Pumpkin risotto popping in the microwave--
Wafting through the air with warmth and sweetness.
I eat it all up until I see the IKEA logo on the bottom of the tupperware and wonder if you're microwave safe--
But even the chemicals that leak out of plastic taste like 5 star restaurant.
Every small moment is like a meal--Changing flavors and consistances, Quantities,
But each leaving me full like
Pumpkin risotto
Every day without a taste is like a starving day
Just fighting to get through--
I feel my ribs poking through my skin and my stomach turns in knots
While my heart beats for blood like a fish flopping for air on the shoreline.
Pumpkin risotto is unreal--
A blessing and a curse,
A feeling once known
That makes you feel better
But when without it
Much much worse.
When you have it--
You feel content and sleepy,
Dazed, a little.
When you don't,
You know exactly what you're missing every waking second--
Counting clocks to cuisine cooktops crackling out the water stuck under the pan
And the sound of the button click to turn on the overhead fan.
I stand over the empty plastic box and feel full but conflicted as it rests empty--When will I eat again?
Will I grab scraps,
Stabbing for forkfulls of fleeting moments or will I get the full course?
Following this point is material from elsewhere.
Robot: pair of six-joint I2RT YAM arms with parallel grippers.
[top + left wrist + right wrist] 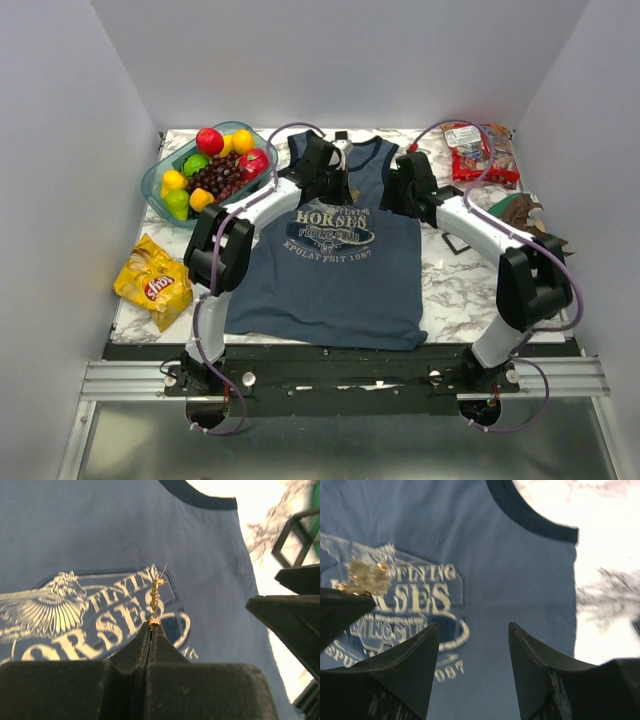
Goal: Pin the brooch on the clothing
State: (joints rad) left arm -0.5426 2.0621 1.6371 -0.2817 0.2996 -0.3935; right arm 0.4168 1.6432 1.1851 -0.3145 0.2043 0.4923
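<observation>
Left wrist view: left gripper jaws pressed together, pinching the tiny gold leaf-shaped metal brooch edge-on above the slate-blue sleeveless tank top
Right wrist view: brooch seen face-on; right gripper jaws spread, nothing between
Top external view: brooch too small to make out; tank top flat on the marbled surface

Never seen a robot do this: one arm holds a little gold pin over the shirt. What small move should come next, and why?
Probably the right gripper should dip and pinch the tank top beside the print. Its jaws are open with only fabric between them, while the left gripper is shut on the brooch over the cloth.
</observation>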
Will I taste all the colors and palettes of pasta and pumpkin and spices whose names I've already forgotten--
Or others?
But even if I could cook it,
I wouldn't--
Warm hands wind their way through to my tongue and tickle me with sensations I cannot create myself.
Pumpkin risotto feels like love and tastes like longing--
A single container dragging out my feeling,
A taste and a problem worth prolonging.
YOU ARE READING
Running Out On Time - Poetry and Prose
PoetryA collection of poetry written after I graduated university and tried to define myself outside the degree I had studied and the small part of Massachusetts that I came from. Travel, self-discovery, love, lonliness, and everything else you can imagin...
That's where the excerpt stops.